# leatherman squirt...opinions???



## tiktok 22 (Dec 25, 2002)

Just got a P4 a few weeks ago and think it is the best "keychain" tool I have come across. I have abused this thing and it has been superb. Will definately be getting the S4.

Anybody else got one of these????????


----------



## kodiak (Dec 25, 2002)

I love my P4 and my S4. They both reside in my watch pocket as edc.


----------



## Sigman (Dec 25, 2002)

Just got mine today! Love it's "build", seems the most sturdy of any of the smaller mini tools that I've owned.


----------



## Gone Jeepin (Dec 29, 2002)

I have been using my Squirt P4 every day since I got it. It is by far the best mini of the multitool world IMHO. I think I just might have to ask for a Squirt S4 for my B-day next year


----------



## Normark (Jan 2, 2003)

Hey Guys...

I got my P4 a week or so ago...

By far it is the nicest Micro tool they make...

Here is a picture of mine in one of my Micro Rigs...






I'm also interested in getting the S4.Looks to be a valuable little tool..

ttyle

Eric...


----------



## BIG MIKEY (Jan 2, 2003)

how does it compare to the leatherman micra, that is what I have, is it the same size, because I would want one small enough for my keychain.
And normark, I am going to be ordering a couple of sheaths from you pretty quick, you make some great stuff..


----------



## tiktok 22 (Jan 2, 2003)

Hi Mike,

The S4(scissors) and micra are very similar. IMHO the build quality is better on the S4. The P4(pliers) has some different tools:

1. A metal file instead of a nail file
2. awl
3. pliers & wire cutters instead of scissors

And the CPF motto...........Get them both!!
http://www.leatherman.com/products/tools/squirt.asp


----------



## nyyanks (Jan 8, 2003)

Im looking to get a leatherman squirt, should I go for the P4 or S4? P4 seems to get more votes than the S4 on the forum?

Also is the leatherman squirt a good size to carry attached to the keys in a pocket. I don't want to carry a huge bulky multitool, I just want something small and compact that fits nicely with the keys and in my pocket.

What is the length and width of it when closed?


----------



## tiktok 22 (Jan 8, 2003)

P4 and S4 both weight 2 0z. and are 2.25 inches long. They fit on a keychain really well. P4 and S4 have slightly different uses depending on your needs.

And the CPF motto..........Get them both.


----------



## Sigman (Jan 8, 2003)

I have a Micra (brand new in the box - never used it...) got the Squirt P4 for Christmas, don't know how I got along without it! I've used the pliers many times as well as the wire cutters. As far as the scissors on the S4...the P4 w/pliers is more valuable to me!


----------



## nyyanks (Jan 9, 2003)

I just placed an order for the gray P4. The handles are aluminum right?
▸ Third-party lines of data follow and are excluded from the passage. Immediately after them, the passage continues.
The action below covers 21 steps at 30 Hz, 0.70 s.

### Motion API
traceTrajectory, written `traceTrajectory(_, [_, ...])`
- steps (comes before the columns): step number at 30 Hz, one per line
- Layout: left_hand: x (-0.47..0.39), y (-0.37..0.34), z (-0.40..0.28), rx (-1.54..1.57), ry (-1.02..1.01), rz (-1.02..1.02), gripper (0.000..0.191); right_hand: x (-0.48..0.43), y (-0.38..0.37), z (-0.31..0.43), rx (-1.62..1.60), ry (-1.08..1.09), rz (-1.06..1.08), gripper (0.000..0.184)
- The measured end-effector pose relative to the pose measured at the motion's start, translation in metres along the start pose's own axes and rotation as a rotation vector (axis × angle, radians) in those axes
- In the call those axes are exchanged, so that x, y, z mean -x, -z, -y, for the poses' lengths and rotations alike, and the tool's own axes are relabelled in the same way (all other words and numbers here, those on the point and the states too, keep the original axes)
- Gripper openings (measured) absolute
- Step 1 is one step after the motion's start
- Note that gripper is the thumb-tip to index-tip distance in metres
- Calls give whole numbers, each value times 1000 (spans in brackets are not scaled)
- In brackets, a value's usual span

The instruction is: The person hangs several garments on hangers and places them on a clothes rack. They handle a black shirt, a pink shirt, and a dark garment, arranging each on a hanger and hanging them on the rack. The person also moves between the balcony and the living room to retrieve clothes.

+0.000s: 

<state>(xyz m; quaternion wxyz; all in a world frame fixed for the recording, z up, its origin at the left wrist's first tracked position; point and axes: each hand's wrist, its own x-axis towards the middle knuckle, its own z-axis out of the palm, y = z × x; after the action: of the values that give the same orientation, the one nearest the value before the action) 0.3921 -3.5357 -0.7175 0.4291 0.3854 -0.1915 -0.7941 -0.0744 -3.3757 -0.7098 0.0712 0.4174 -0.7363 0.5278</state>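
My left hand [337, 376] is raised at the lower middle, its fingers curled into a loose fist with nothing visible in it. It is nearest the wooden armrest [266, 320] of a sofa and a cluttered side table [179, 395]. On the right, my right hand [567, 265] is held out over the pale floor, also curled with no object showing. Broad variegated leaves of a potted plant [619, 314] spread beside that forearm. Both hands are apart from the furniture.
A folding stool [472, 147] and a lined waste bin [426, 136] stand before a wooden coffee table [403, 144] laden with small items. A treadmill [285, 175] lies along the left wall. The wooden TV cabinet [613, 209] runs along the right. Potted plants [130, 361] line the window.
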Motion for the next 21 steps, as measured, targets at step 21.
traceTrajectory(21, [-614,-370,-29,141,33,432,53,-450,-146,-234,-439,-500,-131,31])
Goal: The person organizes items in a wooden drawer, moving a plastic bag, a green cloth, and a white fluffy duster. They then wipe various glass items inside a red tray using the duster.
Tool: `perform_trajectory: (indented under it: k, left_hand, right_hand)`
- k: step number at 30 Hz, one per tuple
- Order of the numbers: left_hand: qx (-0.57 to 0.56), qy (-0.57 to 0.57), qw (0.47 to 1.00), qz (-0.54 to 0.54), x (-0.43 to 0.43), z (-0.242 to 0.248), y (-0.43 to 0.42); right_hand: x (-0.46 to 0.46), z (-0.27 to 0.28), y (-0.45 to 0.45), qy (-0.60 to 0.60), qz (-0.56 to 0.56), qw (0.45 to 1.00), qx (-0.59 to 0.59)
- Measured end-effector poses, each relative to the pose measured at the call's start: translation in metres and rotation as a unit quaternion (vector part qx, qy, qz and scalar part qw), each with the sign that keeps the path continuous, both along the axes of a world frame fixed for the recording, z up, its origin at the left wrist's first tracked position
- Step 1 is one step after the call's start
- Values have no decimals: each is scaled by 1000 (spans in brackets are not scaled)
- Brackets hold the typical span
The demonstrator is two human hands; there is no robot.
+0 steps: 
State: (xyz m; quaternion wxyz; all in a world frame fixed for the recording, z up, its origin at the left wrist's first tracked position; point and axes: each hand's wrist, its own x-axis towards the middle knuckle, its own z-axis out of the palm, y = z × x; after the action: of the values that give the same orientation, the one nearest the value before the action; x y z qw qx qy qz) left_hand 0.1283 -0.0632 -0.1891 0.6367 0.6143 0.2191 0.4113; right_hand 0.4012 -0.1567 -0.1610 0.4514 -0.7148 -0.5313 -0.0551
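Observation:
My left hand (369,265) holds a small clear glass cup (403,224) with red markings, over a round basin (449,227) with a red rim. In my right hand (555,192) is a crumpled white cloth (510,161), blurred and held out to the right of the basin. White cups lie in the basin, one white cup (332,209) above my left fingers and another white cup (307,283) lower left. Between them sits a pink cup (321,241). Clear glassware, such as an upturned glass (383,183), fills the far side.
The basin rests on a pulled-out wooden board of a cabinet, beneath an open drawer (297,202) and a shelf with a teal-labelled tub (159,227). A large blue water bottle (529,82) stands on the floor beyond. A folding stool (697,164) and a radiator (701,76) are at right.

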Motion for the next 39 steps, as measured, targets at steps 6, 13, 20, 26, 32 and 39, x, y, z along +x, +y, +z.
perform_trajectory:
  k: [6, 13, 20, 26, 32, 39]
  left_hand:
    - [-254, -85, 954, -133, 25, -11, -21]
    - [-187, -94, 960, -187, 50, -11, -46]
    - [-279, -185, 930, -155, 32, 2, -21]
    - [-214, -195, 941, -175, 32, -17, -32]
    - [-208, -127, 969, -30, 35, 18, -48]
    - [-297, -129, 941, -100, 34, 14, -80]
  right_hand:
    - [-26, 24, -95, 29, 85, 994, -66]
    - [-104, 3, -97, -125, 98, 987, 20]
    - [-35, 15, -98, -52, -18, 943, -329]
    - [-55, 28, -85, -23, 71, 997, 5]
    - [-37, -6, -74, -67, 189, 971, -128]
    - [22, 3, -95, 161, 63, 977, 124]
How durable and how much of a beating can the aluminum take?


----------



## PWork (Jan 10, 2003)

My only real complaint is that the springs are a little weak for my liking. It is a useful little tool.

Paul


----------



## nyyanks (Jan 13, 2003)

I see one on ebay that is in a plastic blister pack and not in a paper box. 
Is Leatherman using 2 types of packaging or are they newer/older revisions?


----------



## Graham (Jan 13, 2003)

Mine also came in a blister pack. However the ones I've seen in shops here are in boxes.

Since the Squirt is only a very new item, I wouldn't think they have any new revisions yet. I imagine that there is just a choice of packaging available for distribution - since blister packs are probably more suitable for stores like K Mart and such.

Graham


----------



## alberto (Jan 13, 2003)

I've carried a Micra for a long time, and love it, but got a new P4 Squirt for Christmas. The P4 is definitely now my new EDC. 
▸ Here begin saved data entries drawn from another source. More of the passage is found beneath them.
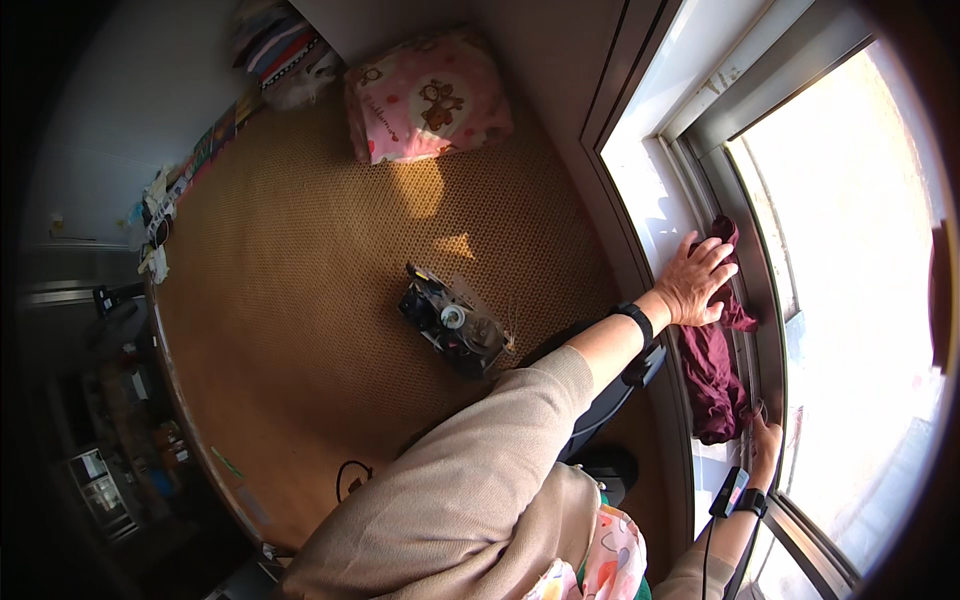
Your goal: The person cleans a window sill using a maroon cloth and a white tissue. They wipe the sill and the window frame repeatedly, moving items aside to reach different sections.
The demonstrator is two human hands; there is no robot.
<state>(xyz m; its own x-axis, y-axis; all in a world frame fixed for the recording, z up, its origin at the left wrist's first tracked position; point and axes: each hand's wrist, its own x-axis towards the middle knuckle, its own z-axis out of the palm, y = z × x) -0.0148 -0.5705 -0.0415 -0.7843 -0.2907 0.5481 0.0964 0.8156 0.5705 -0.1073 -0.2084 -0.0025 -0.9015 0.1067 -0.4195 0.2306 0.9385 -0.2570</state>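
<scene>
A crumpled maroon cloth (712, 382) lies along the sill and the metal track of a window (765, 300). My left hand (697, 285) rests palm down on its upper part, fingers spread, with a black band on the wrist. Lower down, my right hand (765, 446) is beside the cloth's near end, against the window frame. Its fingertips are partly hidden, so what it grips is unclear. Thin pale strands or a wire loop show at those fingers. A small black device with a cable (729, 491) sits by the right wrist.
On the woven mat (300, 247) stands a device with exposed parts (454, 319). A pink bundle with a bear print (431, 101) lies near the far wall, beside piled clothes (285, 52). Odds and ends (157, 217) line the mat's left edge. Bright sun comes through the glass.
</scene>
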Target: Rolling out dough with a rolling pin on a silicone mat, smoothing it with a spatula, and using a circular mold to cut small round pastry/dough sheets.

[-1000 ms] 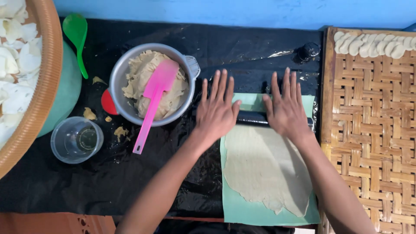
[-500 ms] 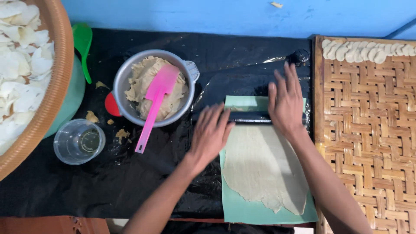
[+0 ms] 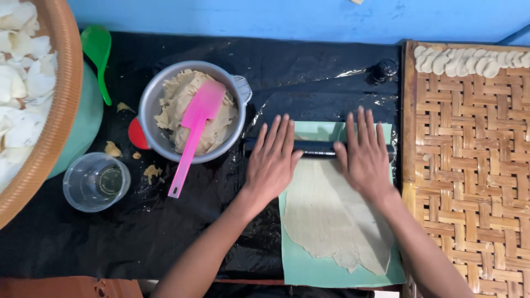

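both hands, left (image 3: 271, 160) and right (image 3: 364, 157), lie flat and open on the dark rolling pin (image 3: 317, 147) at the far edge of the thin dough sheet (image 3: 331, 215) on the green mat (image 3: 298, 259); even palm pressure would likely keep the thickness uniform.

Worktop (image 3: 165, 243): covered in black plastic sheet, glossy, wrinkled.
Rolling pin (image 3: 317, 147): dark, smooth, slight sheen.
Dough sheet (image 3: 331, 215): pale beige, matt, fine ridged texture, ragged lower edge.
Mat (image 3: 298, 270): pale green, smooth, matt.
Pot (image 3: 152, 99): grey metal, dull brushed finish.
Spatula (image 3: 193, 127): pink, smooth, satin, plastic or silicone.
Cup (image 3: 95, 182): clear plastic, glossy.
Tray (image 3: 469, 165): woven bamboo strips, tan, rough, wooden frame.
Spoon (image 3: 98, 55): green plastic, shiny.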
Nobody has yet mentioned the most significant new improvement -- that the Squirt now allows all tools to be accessed WITHOUT OPENING the entire device -- except of course if you want to use the pliers (or scissors, depending on the model). The tools are now easily accessed like a conventional multi-function knife (e.g., Victorinox).
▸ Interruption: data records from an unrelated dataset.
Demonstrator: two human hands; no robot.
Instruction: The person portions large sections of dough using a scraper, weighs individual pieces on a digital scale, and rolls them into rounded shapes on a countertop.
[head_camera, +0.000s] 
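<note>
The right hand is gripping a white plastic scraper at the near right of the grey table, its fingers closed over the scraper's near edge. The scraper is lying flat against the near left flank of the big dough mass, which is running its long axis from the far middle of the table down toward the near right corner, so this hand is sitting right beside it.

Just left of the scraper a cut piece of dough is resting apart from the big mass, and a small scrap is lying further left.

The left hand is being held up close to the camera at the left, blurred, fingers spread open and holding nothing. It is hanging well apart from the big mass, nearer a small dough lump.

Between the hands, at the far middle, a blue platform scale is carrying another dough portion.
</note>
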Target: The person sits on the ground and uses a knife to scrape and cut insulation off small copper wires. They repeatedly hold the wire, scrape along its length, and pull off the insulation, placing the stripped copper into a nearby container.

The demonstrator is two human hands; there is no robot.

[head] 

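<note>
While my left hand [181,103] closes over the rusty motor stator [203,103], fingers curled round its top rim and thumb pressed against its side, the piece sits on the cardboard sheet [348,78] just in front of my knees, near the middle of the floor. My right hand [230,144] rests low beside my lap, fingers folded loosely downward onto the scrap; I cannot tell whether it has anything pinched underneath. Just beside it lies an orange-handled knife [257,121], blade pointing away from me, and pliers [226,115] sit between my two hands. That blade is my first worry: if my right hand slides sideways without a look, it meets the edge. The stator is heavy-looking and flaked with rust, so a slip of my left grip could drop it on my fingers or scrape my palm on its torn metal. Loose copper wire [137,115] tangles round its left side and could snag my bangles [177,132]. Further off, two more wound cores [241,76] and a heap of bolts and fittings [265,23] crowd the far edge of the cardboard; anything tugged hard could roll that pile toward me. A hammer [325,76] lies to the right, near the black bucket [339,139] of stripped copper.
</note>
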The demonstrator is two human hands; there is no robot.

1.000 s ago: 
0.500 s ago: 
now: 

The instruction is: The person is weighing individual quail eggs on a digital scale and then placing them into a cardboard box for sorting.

I used to use the scissors a lot on my Micra when I could have used the knife blade, but it was too much trouble to go the extra step. Now, with the P4, the knife is only one step and gets used for everything I was using the scissors for previously. I prefer the addition of the pliers (P4) than have the redundant scissors (S4).

The construction and design quality of Leatherman products is outstanding. I wouldn't even consider one of the other similar products.

All Squirts I've seen are in the blister packs except those in "tactical" supply stores, which come in boxes -- and are more expensive (??).

I wonder about the durability of the new color finish on the Squirt. Is it going to get scratched up in my pocket with coins, keys, and Arc AAA/Photon II? Because it's a Leatherman, I'm expecting it to be perfect.


----------



## nyyanks (Jan 13, 2003)

I bought the storm grey one and hopefully if it gets scratched up in my pocket with the keys and all, it will not be as noticeable as the red or blue color P4's.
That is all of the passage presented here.